Desta forma, existe um viés de opinião contra os bancos, ainda mais em momentos em que estes batem recordes de lucros, o que é visto pela maior parte da população, bem como pelo poder Judiciário, como uma forma de exploração dos clientes.
Para RIBEIRO (2006), todas as pesquisas baseadas em entrevistas sobre o quê os magistrados pensam apresentam um certo viés, pois as mesmas perguntam o que os juízes fariam e não o que realmente fazem nos processos. Ainda segundo o mesmo autor, tais pesquisas fariam mais sentido e trariam uma maior contribuição se fossem baseadas em casos reais, e não apenas em pesquisas opinativas. Para tentar superar tais limitações, RIBEIRO (2006) realizou uma abordagem empírica, buscando medir se existe efetivamente a tendência apontada pelos autores que apontam a questão da insegurança jurisdicional como uma limitante para a questão do desenvolvimento econômico.
Os resultados encontrados no trabalho de RIBEIRO (2006, p.140) apontam para três conclusões bem diferentes das apontadas por Arida,Pinheiro e Lamounier e Souza:
a) Os juízes favorecem a parte mais poderosa. Uma parte com poder econômico ou político tem entre 34% e 41% mais chances de que um contrato que lhe é favorável seja mantido do que uma parte sem poder;
b) Uma parte com poder apenas local tem cerca de 38% mais chances de que uma cláusula contratual que lhe é favorável seja mantida e entre 26% e 38% mais chances de ser favorecido pela Justiça do que uma grande empresa nacional ou multinacional, um efeito aqui batizado de subversão paroquial da justiça.
c) Nos Estados Brasileiros onde existe maior desigualdade social há também uma maior probabilidade de que uma cláusula contratual não seja mantida pelo judiciário.

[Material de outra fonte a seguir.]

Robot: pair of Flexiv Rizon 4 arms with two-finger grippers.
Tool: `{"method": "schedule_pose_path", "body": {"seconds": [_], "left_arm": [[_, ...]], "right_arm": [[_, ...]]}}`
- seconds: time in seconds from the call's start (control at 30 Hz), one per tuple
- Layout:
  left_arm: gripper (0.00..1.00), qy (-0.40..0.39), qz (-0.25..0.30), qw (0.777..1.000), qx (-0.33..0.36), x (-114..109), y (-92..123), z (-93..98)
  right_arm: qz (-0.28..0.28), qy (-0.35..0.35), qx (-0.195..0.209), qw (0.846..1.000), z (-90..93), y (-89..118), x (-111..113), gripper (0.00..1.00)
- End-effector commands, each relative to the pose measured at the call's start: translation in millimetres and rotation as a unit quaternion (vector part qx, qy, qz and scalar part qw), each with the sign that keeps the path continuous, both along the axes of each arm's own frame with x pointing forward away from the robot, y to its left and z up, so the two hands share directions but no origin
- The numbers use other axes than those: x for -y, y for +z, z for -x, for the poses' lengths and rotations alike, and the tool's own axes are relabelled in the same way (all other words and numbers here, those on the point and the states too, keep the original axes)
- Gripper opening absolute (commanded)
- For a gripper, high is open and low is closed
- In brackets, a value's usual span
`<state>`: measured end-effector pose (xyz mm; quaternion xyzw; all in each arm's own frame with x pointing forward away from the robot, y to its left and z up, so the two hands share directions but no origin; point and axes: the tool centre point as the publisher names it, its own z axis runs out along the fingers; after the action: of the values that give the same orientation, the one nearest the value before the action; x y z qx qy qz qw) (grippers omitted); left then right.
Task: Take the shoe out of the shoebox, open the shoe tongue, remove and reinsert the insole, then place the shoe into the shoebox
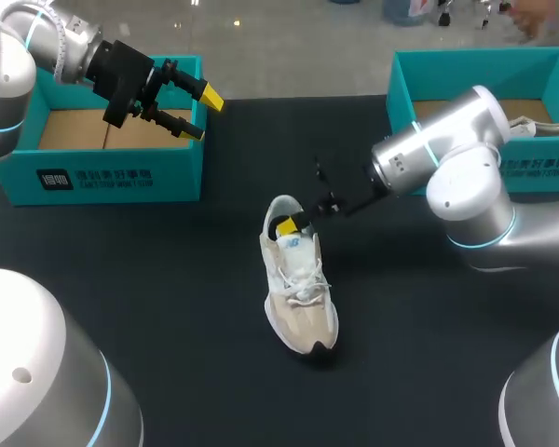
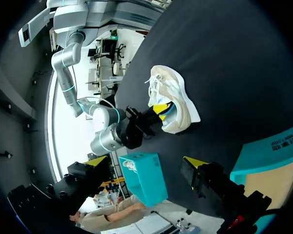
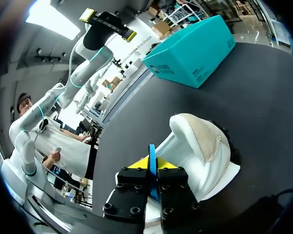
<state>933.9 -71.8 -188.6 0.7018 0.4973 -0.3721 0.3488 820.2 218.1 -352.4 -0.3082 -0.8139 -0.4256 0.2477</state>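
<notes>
Shoe lies on the dark desk, toe toward the robot. The right gripper is at the heel opening, its fingers clenched on the thin blue insole, only the edge of which shows. The left gripper hangs over the left shoebox, fingers released. The right shoebox is partly hidden by the right arm.

The shoe is white woven mesh with matt, beige, suede-like panels; its thin blue insole looks smooth. The table is matt black, the shoebox teal card, brown inside.
</notes>
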Motion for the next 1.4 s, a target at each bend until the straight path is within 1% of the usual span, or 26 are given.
{"method": "schedule_pose_path", "body": {"seconds": [0.03,0.07,0.13,0.17,0.37,0.43,0.47,0.63,0.73,0.8,0.9,0.97,1.13,1.27,1.37,1.4], "left_arm": [[1.0,0.0,-0.001,1.0,0.0,-0.2,0.3,0.1],[1.0,0.0,-0.001,1.0,0.0,-0.2,0.3,0.1],[1.0,0.0,-0.001,1.0,0.0,-0.2,0.3,0.1],[1.0,0.0,-0.001,1.0,0.0,-0.2,0.3,0.1],[1.0,0.0,-0.001,1.0,0.0,-0.2,0.3,0.1],[1.0,0.0,-0.001,1.0,0.0,-0.2,0.3,0.1],[1.0,0.0,-0.001,1.0,0.0,-0.2,0.3,0.1],[1.0,0.0,-0.001,1.0,0.0,-0.2,0.3,0.1],[1.0,0.0,-0.001,1.0,0.0,-0.2,0.3,0.1],[1.0,0.0,-0.001,1.0,0.0,-0.2,0.3,0.1],[1.0,0.0,-0.001,1.0,0.0,-0.2,0.3,0.1],[1.0,0.0,-0.001,1.0,0.0,-0.2,0.3,0.1],[1.0,0.0,-0.001,1.0,0.0,-0.2,0.3,0.1],[1.0,0.0,-0.001,1.0,0.0,-0.2,0.3,0.1],[1.0,0.0,-0.001,1.0,0.0,-0.2,0.3,0.1],[1.0,0.0,-0.001,1.0,0.0,-0.2,0.3,0.1]], "right_arm": [[0.006,-0.001,0.007,1.0,0.4,4.7,-1.6,0.25],[0.006,-0.001,0.009,1.0,0.0,6.2,-1.6,0.31],[0.01,0.001,0.014,1.0,0.0,8.7,-1.6,0.35],[0.012,0.001,0.016,1.0,0.3,10.5,-1.6,0.39],[0.027,0.003,0.041,0.999,3.3,23.9,-2.9,0.5],[0.028,0.003,0.046,0.999,4.6,27.9,-3.8,0.6],[0.029,0.004,0.049,0.998,5.3,29.8,-4.3,0.6],[0.042,0.007,0.06,0.997,8.5,33.5,-4.7,0.71],[0.051,0.002,0.08,0.995,9.4,38.4,-3.4,0.84],[0.042,-0.005,0.095,0.995,8.6,42.5,-3.2,0.86],[0.041,-0.016,0.116,0.992,5.1,45.3,-1.6,0.98],[0.038,-0.018,0.122,0.992,2.4,47.2,-1.5,0.97],[0.032,-0.022,0.141,0.989,-3.3,59.1,-2.3,0.97],[0.026,-0.019,0.144,0.989,-8.3,65.8,-6.6,0.9],[0.02,-0.016,0.151,0.988,-10.6,71.0,-10.1,0.89],[0.017,-0.018,0.156,0.987,-11.7,73.2,-10.0,0.91]]}}
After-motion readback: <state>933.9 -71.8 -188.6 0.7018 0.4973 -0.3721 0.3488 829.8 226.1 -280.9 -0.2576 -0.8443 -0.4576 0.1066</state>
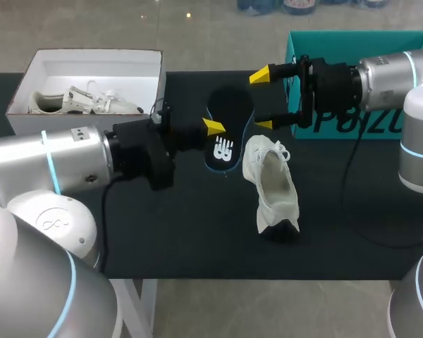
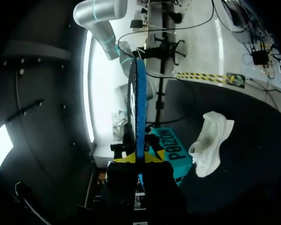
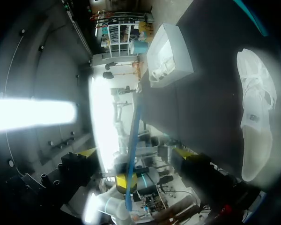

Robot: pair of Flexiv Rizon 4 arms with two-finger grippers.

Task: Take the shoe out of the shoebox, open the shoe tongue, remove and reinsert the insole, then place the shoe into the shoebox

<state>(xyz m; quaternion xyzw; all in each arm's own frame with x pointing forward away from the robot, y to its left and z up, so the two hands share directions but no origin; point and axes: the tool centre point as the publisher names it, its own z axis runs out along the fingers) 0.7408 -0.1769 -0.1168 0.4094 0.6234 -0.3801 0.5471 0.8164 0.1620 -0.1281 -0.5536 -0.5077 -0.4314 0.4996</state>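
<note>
A black insole [image 1: 230, 121] with a blue edge and a white logo hangs above the table, with my left gripper [image 1: 213, 128] shut on its near end. In the left wrist view the insole [image 2: 139, 108] stands edge-on between the yellow tips of the left gripper [image 2: 136, 158]. My right gripper [image 1: 262, 100] is open wide just right of the insole. Seen from the right wrist, the insole [image 3: 134, 133] stands apart from both fingers of the right gripper [image 3: 136, 153]. The white shoe [image 1: 271, 184] [image 2: 208, 143] [image 3: 255, 117] lies on the black table, opening up.
A white shoebox [image 1: 151, 77] [image 3: 178, 51] at the back left holds another white shoe [image 1: 77, 101]. A teal box [image 1: 381, 130] [image 2: 172, 146] stands at the back right behind my right arm. Bare black table [image 1: 197, 225] lies in front of the shoe.
</note>
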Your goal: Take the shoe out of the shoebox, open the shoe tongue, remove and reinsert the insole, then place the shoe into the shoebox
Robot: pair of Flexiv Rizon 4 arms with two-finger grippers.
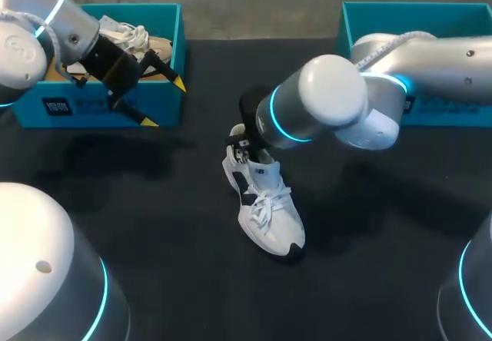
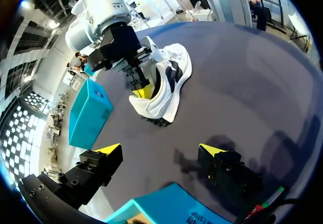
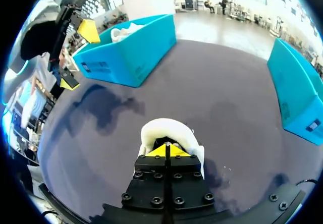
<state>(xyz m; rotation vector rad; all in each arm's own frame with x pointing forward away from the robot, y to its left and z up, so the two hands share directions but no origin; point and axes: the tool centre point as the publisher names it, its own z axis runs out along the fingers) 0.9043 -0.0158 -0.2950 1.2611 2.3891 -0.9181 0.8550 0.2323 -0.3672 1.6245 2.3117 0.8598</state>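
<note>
The white shoe (image 1: 265, 210) sits mid-desk (image 1: 154, 279). I judge it light and soft-sided, and would hold it by the stiffer heel collar. My right hand (image 3: 166, 151) is there, fingertips pressed together; anything pinched is hidden. Beyond, my left hand (image 1: 164, 103) gapes empty beside a shoebox (image 1: 77, 112).

The shoe (image 1: 265, 210) had a white upper of soft, matt fabric with smoother black panels and woven cloth laces, and the table (image 1: 154, 203) under it wore a dark, matt covering with a fine cloth-like grain. The left shoebox (image 1: 100, 107) and the right shoebox (image 1: 430, 18) looked like plain teal cardboard without shine. The right arm (image 1: 338, 95) carried smooth, glossy white shells, while the left gripper (image 1: 164, 102) was hard matt black with flat yellow tips.
</note>
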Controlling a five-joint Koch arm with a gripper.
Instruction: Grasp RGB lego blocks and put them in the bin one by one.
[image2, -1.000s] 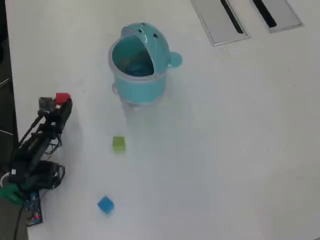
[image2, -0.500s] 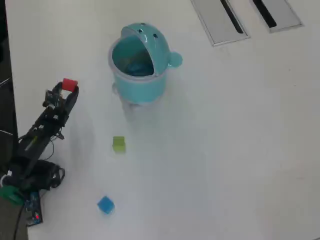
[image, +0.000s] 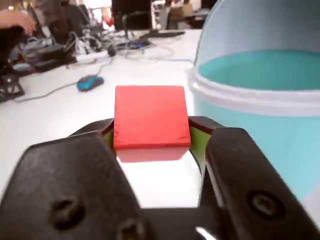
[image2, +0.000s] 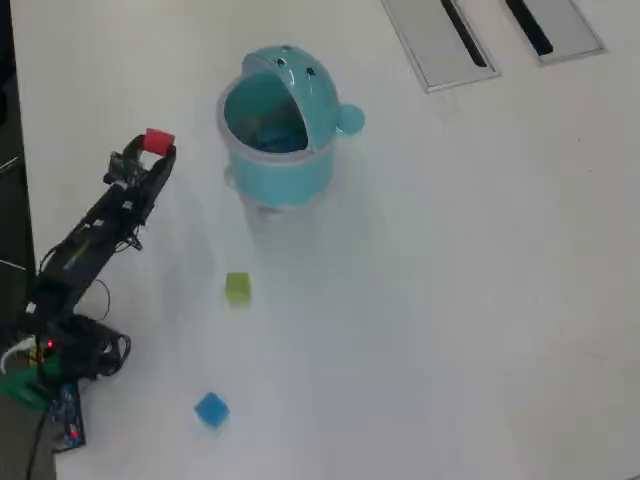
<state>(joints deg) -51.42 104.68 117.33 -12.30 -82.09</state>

Passando-se, por exemplo, do grau de desigualdade de Alagoas (GINI de 0,691) para o de Santa Catarina (0,56) tem-se uma chance 210% maior de que o contrato seja mantido.
A desigualdade, além dos problemas que causa aos mais pobres, também é prejudicial à proteção dos direitos de propriedade e, portanto, ao crescimento da economia. Isto ocorre em grande parte pela possibilidade de subversão da justiça. Se houver uma assimetria de riqueza e/ou poder entre duas partes em uma disputa judicial e o sistema jurídico se deixa corromper, os mais ricos e poderosos sempre serão favorecidos, e não os que realmente têm razão. Como resultado, aqueles que mais chances têm de serem expropriados evitarão fechar contratos com pessoas de maior poder econômico e político, reduzindo assim as possibilidades de investimentos e crescimento econômico.
Os estudos de GLAESER et al. (2003) ressaltam não somente o poder econômico, mas atribuem também grande importância ao poder político, o que significa que o juiz pode vir a ser punido quando venha a decidir contra os interesse da parte mais forte. Esta punição pode ocorrer na fora de uma transferência indesejada para uma cidade longínqua ou as dificuldades para alcançar cargos melhores na carreira. Uma parte local tem maior capacidade de punir o juiz da causa, seja em decorrência das relações sociais com este ou com pessoas em posição de puni-lo. Assim como Ribeiro, GLAESER et al. (2003) também defendem a idéia de que em sociedades mais desiguais, a parte com grande poder político terá chances maiores de impor estas sanções.